Three filing cabinets labeled logs, traces, and metrics with papers showing the same concept named three different ways, unified by a single glowing label

Name things once.

Your logs use userId. Your traces use user_id. Your metrics use uid. Same data, three names, zero cross-signal queries.

Semantic conventions solve this by defining standard names for common concepts. When every signal uses user.id, you can correlate a failed payment in your error tracker with the trace that shows why and the metrics that show how often.

The Standard

OpenTelemetry maintains semantic conventions — a specification of attribute names for common operations. These conventions cover HTTP, databases, messaging, exceptions, and more. Tools that understand these conventions can provide automatic dashboards, correlation, and analysis without custom configuration.

Common Attributes

HTTP spec ↗

// Request attributes
span.setAttribute("http.request.method", "POST");
span.setAttribute("http.route", "/api/orders/{orderId}");
span.setAttribute("url.full", "https://api.example.com/api/orders/123");

// Response attributes
span.setAttribute("http.response.status_code", 201);

Errors and Exceptions spec ↗

// Exception attributes
span.setAttribute("exception.type", "PaymentError");
span.setAttribute("exception.message", "Card declined");
span.setAttribute("exception.stacktrace", error.stack);

Database spec ↗

// Database operation attributes
span.setAttribute("db.system.name", "postgresql");
span.setAttribute("db.namespace", "orders");
span.setAttribute("db.operation.name", "SELECT");
span.setAttribute("db.query.text", "SELECT * FROM orders WHERE id = $1");

GenAI spec ↗

// GenAI request attributes
span.setAttribute("gen_ai.system", "openai");
span.setAttribute("gen_ai.request.model", "gpt-4");
span.setAttribute("gen_ai.operation.name", "chat");

// Response attributes (set after completion)
span.setAttribute("gen_ai.response.model", "gpt-4-0613");
span.setAttribute("gen_ai.usage.input_tokens", 150);
span.setAttribute("gen_ai.usage.output_tokens", 89);

Messaging spec ↗

// Message producer attributes
span.setAttribute("messaging.system", "kafka");
span.setAttribute("messaging.destination.name", "order-events");
span.setAttribute("messaging.operation.type", "publish");
span.setAttribute("messaging.message.id", messageId);

Service Identity spec ↗

// Resource attributes (set once at startup)
resource.setAttribute("service.name", "checkout-api");
resource.setAttribute("service.version", "1.4.2");
resource.setAttribute("deployment.environment.name", "production");

Domain-Specific Attributes

Semantic conventions cover infrastructure. For your domain, define your own attributes using a consistent namespace.
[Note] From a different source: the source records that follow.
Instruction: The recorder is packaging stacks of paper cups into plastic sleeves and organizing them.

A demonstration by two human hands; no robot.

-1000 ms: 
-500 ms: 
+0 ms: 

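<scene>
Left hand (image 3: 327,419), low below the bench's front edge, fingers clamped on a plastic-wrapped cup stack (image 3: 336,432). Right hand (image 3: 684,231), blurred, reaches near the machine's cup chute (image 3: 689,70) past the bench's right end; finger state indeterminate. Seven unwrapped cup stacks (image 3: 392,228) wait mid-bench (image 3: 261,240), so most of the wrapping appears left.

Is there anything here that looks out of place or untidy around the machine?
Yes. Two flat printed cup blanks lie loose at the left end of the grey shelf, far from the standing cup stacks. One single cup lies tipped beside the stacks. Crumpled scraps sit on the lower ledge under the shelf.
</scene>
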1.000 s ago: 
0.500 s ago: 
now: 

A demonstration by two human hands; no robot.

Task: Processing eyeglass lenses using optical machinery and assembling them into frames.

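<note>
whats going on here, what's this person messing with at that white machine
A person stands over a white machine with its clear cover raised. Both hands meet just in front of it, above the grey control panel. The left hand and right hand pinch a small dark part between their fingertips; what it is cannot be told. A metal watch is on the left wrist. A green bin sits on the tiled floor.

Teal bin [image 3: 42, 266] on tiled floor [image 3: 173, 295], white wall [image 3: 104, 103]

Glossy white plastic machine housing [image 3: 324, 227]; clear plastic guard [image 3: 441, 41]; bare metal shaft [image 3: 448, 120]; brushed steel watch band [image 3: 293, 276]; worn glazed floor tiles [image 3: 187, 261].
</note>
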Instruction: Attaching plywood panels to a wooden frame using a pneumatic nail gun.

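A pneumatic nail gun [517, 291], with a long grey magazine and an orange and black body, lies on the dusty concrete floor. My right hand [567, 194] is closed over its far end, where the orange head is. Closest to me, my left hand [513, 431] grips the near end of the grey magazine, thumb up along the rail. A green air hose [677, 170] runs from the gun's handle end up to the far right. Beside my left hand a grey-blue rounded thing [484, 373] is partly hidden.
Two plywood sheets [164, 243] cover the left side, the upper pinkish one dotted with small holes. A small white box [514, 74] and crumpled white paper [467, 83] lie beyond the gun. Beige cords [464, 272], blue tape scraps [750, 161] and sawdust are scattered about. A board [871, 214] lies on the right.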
// Domain attributes for an e-commerce app
span.setAttribute("order.id", orderId);
span.setAttribute("order.total", 149.99);
span.setAttribute("order.item_count", 3);
span.setAttribute("user.tier", "premium");
span.setAttribute("payment.provider", "stripe");
span.setAttribute("payment.method", "card");
Watch cardinality. user.id as a metric attribute creates millions of time series. Use bounded values like user.tier for metrics. Traces and logs handle high cardinality fine.

Consistency Rules

Pick one name and use it everywhere. If it's order.id in traces, it's order.id in logs, metrics labels, and error context. Document your conventions somewhere your team will actually read.

Use dots for namespacing. http.request.method is clearer than httpRequestMethod or http_request_method. OTel uses dots, so you should too.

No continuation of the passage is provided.